PROBLEM:
Range to copy from the entries below: the line containing "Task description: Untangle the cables" through the line containing "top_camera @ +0", inclusive. Retype only those lines, exactly, without any images.

[Opening DATASET RECORDS section]

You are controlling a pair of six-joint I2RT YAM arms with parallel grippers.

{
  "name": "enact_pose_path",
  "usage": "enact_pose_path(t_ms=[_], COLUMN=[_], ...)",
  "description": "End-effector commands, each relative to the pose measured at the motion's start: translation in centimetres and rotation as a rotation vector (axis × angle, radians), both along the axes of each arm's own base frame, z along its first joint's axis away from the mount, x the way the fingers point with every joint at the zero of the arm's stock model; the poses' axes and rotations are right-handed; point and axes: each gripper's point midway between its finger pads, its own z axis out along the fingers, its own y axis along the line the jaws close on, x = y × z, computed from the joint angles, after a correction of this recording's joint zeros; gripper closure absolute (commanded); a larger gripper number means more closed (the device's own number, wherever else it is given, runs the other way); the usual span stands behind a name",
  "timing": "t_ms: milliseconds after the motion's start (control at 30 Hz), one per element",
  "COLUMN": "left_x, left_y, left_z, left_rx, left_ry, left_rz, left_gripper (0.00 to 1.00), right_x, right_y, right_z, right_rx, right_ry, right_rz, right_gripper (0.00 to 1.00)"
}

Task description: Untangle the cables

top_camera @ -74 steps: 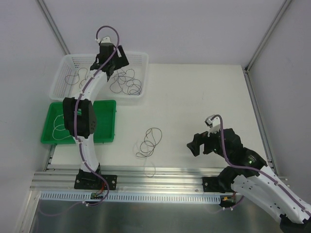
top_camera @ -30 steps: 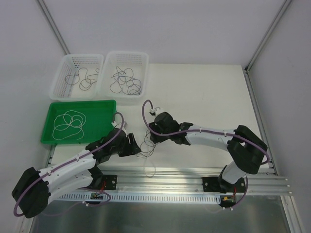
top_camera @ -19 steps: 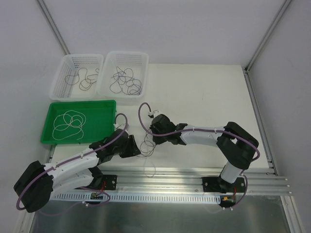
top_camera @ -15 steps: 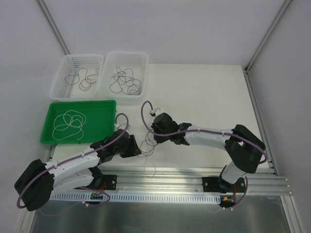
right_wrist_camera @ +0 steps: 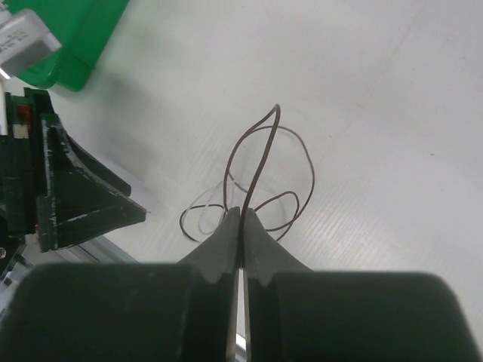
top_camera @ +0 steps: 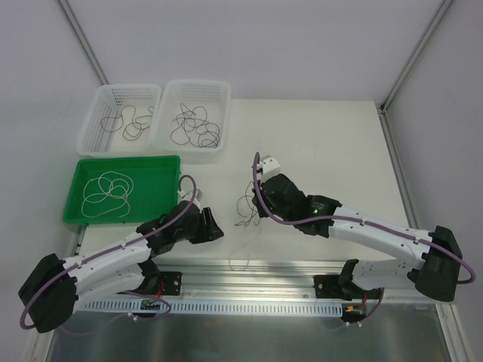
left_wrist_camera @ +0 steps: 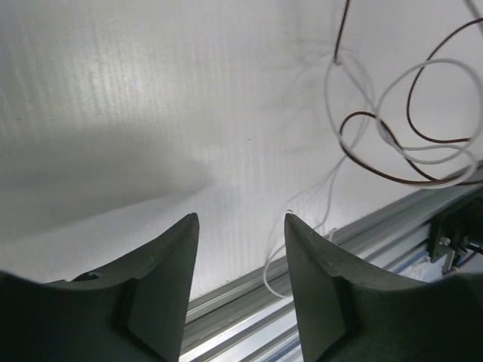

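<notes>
The right gripper (right_wrist_camera: 241,216) is pinched fully shut on a thin brown cable (right_wrist_camera: 264,143). From the pinch the strand rises away from the fingers and ends in a narrow bend pointing up and a little to the right in the wrist view. Below that bend it curls into two or three loose loops lying on the white table (top_camera: 324,143). A white cable (left_wrist_camera: 266,277) is twined through those loops. Seen from above, the small tangle sits between the two grippers, its long axis running from the far side toward the near edge. The white tail trails down onto the aluminium rail (top_camera: 264,273). The left gripper (left_wrist_camera: 240,253) hovers low just left of the tangle with its jaws parted and nothing held between them. Further left, a green tray (top_camera: 124,159) holds another looped white strand. Beyond it, two white baskets (top_camera: 102,94) each contain dark curled strands.
</notes>
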Motion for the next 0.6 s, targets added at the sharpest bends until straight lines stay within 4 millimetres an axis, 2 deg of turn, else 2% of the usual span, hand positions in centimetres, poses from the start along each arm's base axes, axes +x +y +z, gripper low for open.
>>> enact_pose_path(t_ms=[0, 67, 167, 333, 467, 567], left_x=[0.5, 0.5, 0.9, 2.6, 3.9, 4.3], left_y=[-2.4, -2.8, -3.2, -3.8, -5.7, -7.0], left_z=[4.2, 5.1, 6.5, 8.0, 9.0, 9.0], left_rx=[-0.13, -0.152, -0.191, -0.204, -0.232, -0.21], left_ry=[-0.096, -0.12, -0.139, -0.148, -0.159, -0.159], left_rz=[-0.06, -0.078, -0.062, 0.023, 0.036, 0.023], left_gripper=[0.48, 0.38, 0.36, 0.35, 0.37, 0.37], right_x=[0.3, 0.3, 0.0, -0.2, -0.3, -0.4], right_y=[-1.6, -1.7, -1.4, -1.0, -0.5, -0.2], right_z=[1.3, 1.5, 1.7, 1.4, 1.1, 1.0], right_rx=[-0.029, -0.026, -0.023, -0.049, -0.063, -0.074], right_ry=[-0.056, -0.059, -0.061, -0.07, -0.07, -0.074], right_rz=[-0.036, -0.038, -0.027, -0.023, -0.016, -0.005], right_gripper=[0.99, 0.99, 0.99, 0.99, 0.99, 0.99])
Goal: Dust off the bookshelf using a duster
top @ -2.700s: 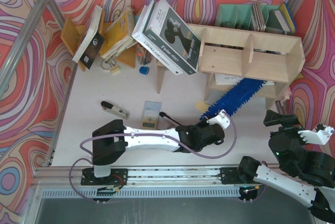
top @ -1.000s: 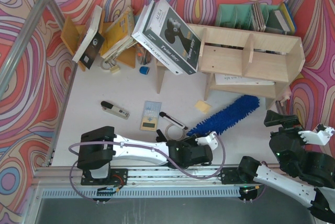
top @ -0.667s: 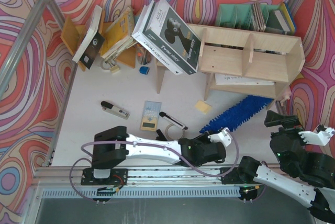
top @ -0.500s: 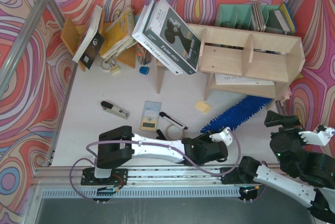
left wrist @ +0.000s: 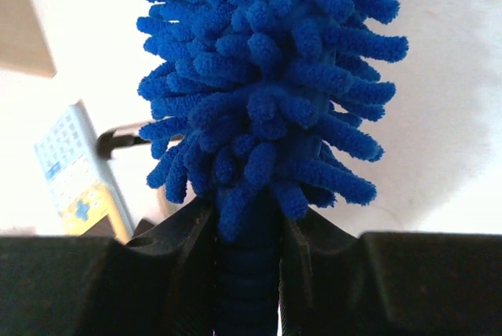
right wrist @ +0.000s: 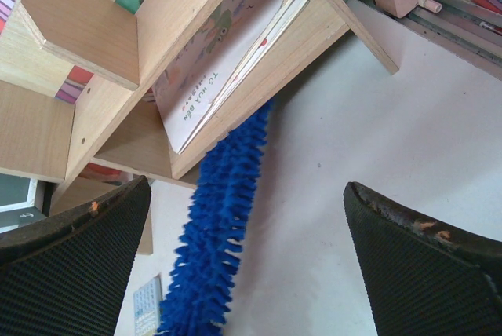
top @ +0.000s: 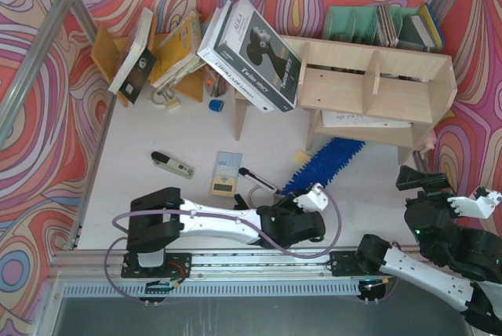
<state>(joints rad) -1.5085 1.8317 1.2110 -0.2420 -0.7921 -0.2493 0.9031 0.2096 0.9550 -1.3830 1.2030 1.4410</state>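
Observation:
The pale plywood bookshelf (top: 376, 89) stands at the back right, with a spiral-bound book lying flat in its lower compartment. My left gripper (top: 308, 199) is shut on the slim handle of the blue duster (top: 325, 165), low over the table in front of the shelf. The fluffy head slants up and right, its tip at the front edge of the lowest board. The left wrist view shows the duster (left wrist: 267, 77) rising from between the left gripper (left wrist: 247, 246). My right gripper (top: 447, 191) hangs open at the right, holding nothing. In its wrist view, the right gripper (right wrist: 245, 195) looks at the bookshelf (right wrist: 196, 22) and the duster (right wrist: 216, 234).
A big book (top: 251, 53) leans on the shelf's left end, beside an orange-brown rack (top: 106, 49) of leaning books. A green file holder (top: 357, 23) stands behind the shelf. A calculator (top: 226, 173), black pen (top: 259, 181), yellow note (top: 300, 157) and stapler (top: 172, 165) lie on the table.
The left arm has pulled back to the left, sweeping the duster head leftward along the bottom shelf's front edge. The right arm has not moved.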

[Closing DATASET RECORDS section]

YOUR SOLUTION:
Task description: Untangle the cables

top_camera @ -74 steps: 
top_camera @ -30 steps: 
top_camera @ -19 steps: 
top_camera @ -15 steps: 
right_wrist_camera @ +0 steps: 
top_camera @ +0 steps: 

The work on this exercise has been finished.